Francesco e Angela abbracciati fino alla fine

dal nostro inviato a L'Aquila

Abbracciati, separati da una trave. Francesco è stato tirato fuori subito. Angela no, perché era là sotto. Su quella trave reggeva l'equilibrio inutile della Casa dello studente. Quando il pastore tedesco Bell li ha visti ha abbaiato forte: Sono qua, venite a prenderli. Venite a prendere i fidanzati morti insieme, precipitati in un fiume di macerie che se li è portati via probabilmente nello stesso momento. Francesco non alloggiava lì. Si era fermato perché Angela aveva paura del terremoto. Voleva starle accanto. Mano dai, le avrà detto, se stiamo insieme un'altra scossa non arriva. Angela la bionda che studiava ingegneria. Di lei le macerie all'inizio hanno restituito alcune valigie, della biancheria, «cose diragazza», dice un soccorritore. Sono tutti morti, ha detto il rettore dell'università dell'Aquila, Ferdinando di Orio. Ma la conferma definitiva non c'è, non tutti i corpi sono fuori. Erano in cinque ieri a essere rimasti sotto quel mostro sbilenco appena abbattuto che un tempo era la Casa dello studente. E i parenti speravano, fino all'ultimo speravano. «Pronto ce l'avete la lista dei feriti? La lista! Guardate se tra quei feriti c'è Davide»: la sorella di questo ragazzo, Lilli, telefonava e telefonava, in tutti gli ospedali dell'Abruzzo. Nella casa, al posto di Francesco, accanto ad Angela, ci doveva essere Chiara in quella camera che non c'è più, ma era partita prima per le vacanze. Luciana invece, un'altra ragazza rimasta là sotto,non poteva. Lei aveva l'esame quel lunedì, la mattina del terremoto. E il giorno prima non era neppure potuta andare a messa, per studiare. Allora Gabriele le aveva portato dalla chiesa una palma.
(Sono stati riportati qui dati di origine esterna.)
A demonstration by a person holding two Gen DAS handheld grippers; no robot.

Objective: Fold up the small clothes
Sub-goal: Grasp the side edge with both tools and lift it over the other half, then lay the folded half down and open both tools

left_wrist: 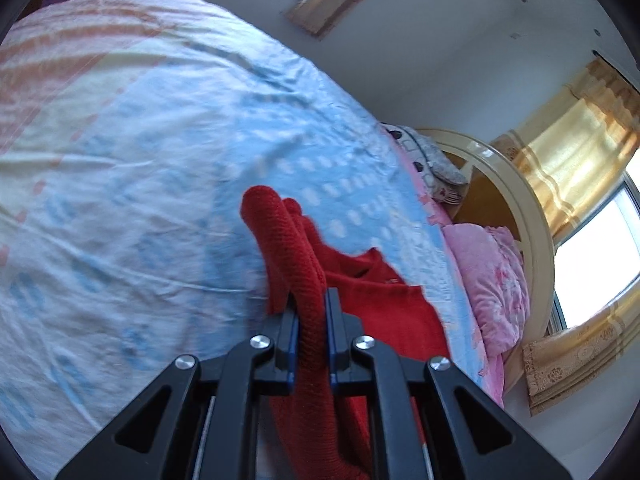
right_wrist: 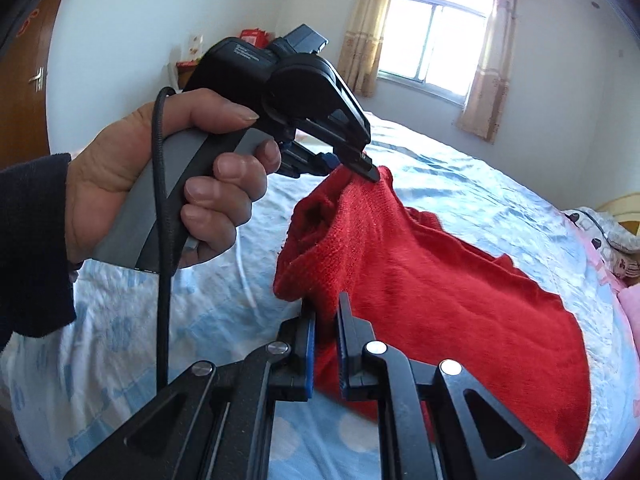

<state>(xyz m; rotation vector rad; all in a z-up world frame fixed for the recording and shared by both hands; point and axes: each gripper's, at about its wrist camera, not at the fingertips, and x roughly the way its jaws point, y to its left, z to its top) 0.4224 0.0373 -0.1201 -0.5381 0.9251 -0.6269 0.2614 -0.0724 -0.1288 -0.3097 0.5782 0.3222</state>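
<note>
We see a red sweater [right_wrist: 440,280] on a blue and white bed sheet [right_wrist: 480,184]. The curtains [right_wrist: 488,52] are yellow, the pillow [left_wrist: 492,280] pink.

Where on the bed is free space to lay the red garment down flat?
The bedsheet is bare left of the red garment, and also beyond it toward the window. It is crowded at the headboard end, where the pink quilt and grey pillow lie. Both the left gripper and right gripper clamp the garment.
</note>
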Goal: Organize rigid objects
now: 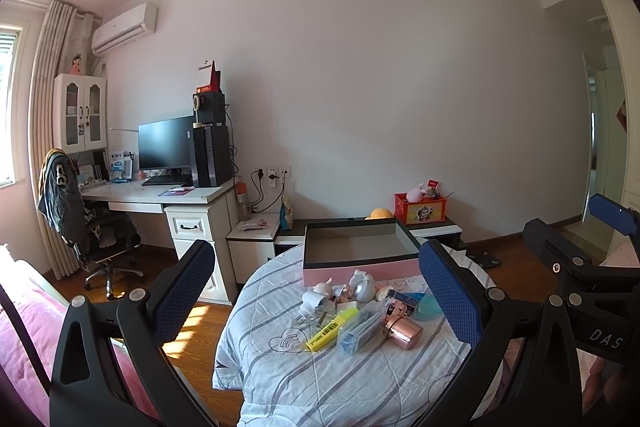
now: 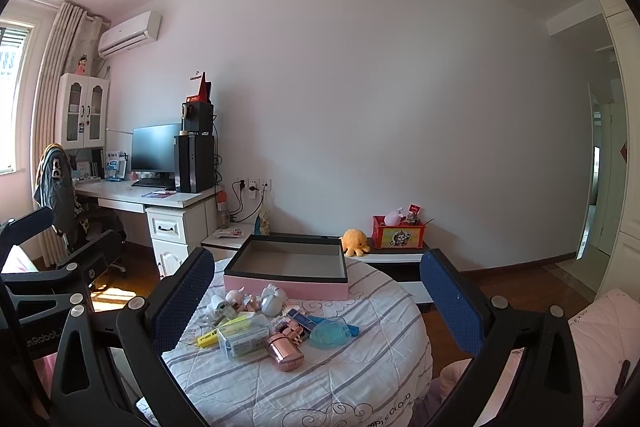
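1. Striped quilted bedding (image 2: 340, 379) covers the rounded surface that carries everything, in a bedroom with wooden flooring.
2. Nearest, the left gripper (image 1: 316, 283) and the right gripper (image 2: 316, 291) both hover above the surface with jaws spread wide, gripping nothing.
3. Towards the near edge of the clutter lie a rose-gold cylinder (image 2: 285, 351), a yellow highlighter (image 1: 332, 329) and a clear plastic case (image 1: 360, 327), touching one another.
4. Just behind them sit a teal round dish (image 2: 330, 333), a white plug adapter (image 1: 314, 301) and small figurines (image 2: 256, 297), all in one heap.
5. At the far edge stands the pink box (image 2: 288, 285), open-topped; its inside looks bare.
6. My reading: sorting has not begun, as every loose item is outside the box, so all the picking and placing is left.
7. Beyond, a desk with a monitor (image 1: 166, 143) stands against the wall.
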The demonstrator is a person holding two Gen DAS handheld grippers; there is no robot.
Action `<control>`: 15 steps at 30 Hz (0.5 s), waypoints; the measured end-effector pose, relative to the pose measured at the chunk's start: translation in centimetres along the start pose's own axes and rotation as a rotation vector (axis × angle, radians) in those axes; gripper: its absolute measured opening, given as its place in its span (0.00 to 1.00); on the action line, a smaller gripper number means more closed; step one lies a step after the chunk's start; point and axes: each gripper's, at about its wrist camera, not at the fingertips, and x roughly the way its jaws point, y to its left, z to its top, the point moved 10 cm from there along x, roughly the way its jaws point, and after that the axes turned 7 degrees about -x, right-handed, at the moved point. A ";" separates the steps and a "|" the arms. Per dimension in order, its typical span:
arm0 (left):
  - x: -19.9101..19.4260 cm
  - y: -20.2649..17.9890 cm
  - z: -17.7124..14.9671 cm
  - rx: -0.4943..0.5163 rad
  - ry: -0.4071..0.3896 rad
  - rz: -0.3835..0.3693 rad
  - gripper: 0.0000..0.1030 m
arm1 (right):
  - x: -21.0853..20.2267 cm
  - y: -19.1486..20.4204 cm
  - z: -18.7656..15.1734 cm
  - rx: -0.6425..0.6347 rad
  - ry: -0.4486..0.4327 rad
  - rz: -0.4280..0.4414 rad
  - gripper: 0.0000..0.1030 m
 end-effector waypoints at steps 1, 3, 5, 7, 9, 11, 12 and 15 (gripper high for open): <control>0.3 0.0 -0.2 -0.001 0.005 -0.003 1.00 | 0.3 -0.1 -0.1 0.002 0.003 0.001 1.00; 1.3 -0.2 -0.4 0.001 0.015 -0.009 1.00 | 0.8 -0.1 -0.5 0.006 0.012 0.004 1.00; 2.2 -0.4 -0.8 0.006 0.022 -0.017 1.00 | 1.4 -0.2 -0.8 0.006 0.021 0.004 1.00; 3.2 -0.4 -1.2 0.009 0.026 -0.016 1.00 | 2.1 -0.4 -1.1 0.007 0.022 0.007 1.00; 4.3 -0.3 -1.6 0.018 0.031 -0.007 1.00 | 3.0 -0.6 -1.7 0.010 0.036 0.007 1.00; 5.5 0.1 -2.3 0.029 0.045 0.003 1.00 | 4.0 -0.9 -2.6 0.017 0.053 0.008 1.00; 6.1 0.5 -2.7 0.028 0.052 0.002 1.00 | 4.6 -1.1 -3.2 0.021 0.064 0.012 1.00; 8.3 1.6 -4.2 0.013 0.098 0.012 1.00 | 6.9 -1.4 -5.7 0.032 0.126 0.024 1.00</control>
E Gabriele invece, perché è questa la spietata legge delle coincidenze, della sfortuna e della salvezza, abitava come le ragazze nella Casa dello studente, ma dopo la scossa delle 23 aveva deciso di «andare a mangiare un piatto di pasta da un amico». Ora guarda da fuori le macerie in cui poteva essere rinchiuso. All'Aquila sono arrivati gli amici di Luciana da San Giovanni Rotondo. Pregano Padre Pio: «Sì, preghiamo». Che altro si può fare. I pompieri parlano ai parenti, spiegano perché hanno dovuto abbattere tutto: non ce la facevano nemmeno ad arrivare ai corpi, vivi o morti che fossero. C'è un solo padre che non capisce,ed era il papà di Michelone l'israeliano. Non è questo il suo nome vero, ma qui all'Aquila tutti lo chiamavano così. «La stanza di Michelone non esiste più »,dicono i suoi amici.

Neanche questo può capire l'israeliano appena arrivato dalla sua terra per recuperare suo figlio. Ieri Michelone è stato il primo che hanno trovato sotto le macerie degli studenti. E non c'è niente di più doloroso di un padre anziano che piange in silenzio.